■ Problem to solve: Copy out, from the entries below, each line that holds the string "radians".

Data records
════════════════════

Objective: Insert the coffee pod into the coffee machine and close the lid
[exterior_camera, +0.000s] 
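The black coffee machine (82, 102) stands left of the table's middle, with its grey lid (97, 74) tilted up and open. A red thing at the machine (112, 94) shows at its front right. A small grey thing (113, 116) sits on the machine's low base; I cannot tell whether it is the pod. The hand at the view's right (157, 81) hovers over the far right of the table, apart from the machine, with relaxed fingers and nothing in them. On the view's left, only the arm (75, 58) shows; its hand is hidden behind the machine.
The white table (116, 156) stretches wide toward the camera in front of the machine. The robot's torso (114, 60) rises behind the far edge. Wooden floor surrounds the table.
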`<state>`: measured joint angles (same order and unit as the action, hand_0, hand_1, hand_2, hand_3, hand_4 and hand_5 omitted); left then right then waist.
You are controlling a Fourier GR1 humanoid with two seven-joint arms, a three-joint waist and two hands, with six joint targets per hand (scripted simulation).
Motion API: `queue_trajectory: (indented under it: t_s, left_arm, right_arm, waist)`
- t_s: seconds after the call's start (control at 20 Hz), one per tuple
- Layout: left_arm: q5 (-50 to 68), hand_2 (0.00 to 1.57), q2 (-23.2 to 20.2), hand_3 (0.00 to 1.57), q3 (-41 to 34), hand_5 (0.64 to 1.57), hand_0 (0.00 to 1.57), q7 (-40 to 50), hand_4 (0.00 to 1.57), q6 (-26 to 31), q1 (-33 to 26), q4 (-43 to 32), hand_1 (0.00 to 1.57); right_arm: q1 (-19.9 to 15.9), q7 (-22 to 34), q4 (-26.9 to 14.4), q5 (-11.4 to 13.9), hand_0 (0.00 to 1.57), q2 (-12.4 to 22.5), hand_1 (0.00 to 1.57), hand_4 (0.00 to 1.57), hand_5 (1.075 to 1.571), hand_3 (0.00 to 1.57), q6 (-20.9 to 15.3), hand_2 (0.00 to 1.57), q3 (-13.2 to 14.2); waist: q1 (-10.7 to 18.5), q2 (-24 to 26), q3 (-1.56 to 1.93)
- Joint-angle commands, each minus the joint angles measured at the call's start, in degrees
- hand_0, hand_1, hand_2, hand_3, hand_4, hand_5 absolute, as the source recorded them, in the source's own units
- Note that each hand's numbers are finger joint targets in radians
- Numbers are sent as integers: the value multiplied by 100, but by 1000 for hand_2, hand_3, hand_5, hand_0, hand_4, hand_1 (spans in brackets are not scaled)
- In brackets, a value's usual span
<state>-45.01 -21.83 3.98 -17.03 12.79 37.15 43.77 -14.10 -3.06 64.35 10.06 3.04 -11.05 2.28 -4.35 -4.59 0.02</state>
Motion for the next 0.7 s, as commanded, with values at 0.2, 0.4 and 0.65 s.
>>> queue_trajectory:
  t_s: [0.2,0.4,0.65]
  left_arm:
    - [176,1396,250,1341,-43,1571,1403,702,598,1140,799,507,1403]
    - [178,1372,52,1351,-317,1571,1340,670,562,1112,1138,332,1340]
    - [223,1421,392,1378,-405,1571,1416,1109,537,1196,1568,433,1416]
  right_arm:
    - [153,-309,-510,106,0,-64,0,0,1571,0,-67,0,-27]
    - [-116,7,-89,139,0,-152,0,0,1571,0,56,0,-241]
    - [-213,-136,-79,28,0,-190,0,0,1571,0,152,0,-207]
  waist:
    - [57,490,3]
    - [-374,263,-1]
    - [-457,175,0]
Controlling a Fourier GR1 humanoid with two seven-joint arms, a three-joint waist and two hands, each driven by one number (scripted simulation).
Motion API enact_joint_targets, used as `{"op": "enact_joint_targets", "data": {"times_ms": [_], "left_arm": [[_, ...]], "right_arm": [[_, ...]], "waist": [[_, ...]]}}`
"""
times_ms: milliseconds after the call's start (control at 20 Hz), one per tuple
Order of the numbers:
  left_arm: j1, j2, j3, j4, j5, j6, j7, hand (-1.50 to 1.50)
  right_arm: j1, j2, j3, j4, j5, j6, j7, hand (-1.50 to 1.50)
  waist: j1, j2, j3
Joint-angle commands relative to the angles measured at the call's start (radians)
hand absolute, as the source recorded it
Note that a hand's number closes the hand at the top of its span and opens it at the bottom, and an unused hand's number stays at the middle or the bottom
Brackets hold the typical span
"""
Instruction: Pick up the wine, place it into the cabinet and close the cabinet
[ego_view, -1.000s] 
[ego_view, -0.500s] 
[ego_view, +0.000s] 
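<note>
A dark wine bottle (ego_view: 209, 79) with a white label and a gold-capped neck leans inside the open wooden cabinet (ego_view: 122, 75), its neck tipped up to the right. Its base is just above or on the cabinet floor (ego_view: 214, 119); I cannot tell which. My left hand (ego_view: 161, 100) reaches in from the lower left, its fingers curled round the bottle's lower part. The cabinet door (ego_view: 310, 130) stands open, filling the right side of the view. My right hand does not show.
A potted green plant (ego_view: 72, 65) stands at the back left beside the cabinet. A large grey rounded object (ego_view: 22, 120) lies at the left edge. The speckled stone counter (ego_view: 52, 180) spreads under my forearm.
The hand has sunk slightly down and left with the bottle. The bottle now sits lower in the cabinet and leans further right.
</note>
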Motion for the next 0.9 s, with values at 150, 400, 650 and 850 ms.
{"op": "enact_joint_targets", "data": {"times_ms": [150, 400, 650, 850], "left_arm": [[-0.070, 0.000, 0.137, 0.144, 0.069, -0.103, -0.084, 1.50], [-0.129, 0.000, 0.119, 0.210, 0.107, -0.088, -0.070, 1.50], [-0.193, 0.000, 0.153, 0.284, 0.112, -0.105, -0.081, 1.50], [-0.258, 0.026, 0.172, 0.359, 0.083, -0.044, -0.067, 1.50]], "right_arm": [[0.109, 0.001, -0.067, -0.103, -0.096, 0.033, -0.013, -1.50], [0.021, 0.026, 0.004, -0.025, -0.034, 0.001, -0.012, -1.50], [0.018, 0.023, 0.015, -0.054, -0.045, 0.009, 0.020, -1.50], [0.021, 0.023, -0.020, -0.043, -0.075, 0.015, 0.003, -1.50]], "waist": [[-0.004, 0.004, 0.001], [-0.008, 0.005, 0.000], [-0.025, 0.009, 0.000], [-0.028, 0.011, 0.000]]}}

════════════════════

■ Task response:
- Note that each hand's numbers are finger joint targets in radians
Joint-angle commands relative to the angles measured at the call's start (radians)

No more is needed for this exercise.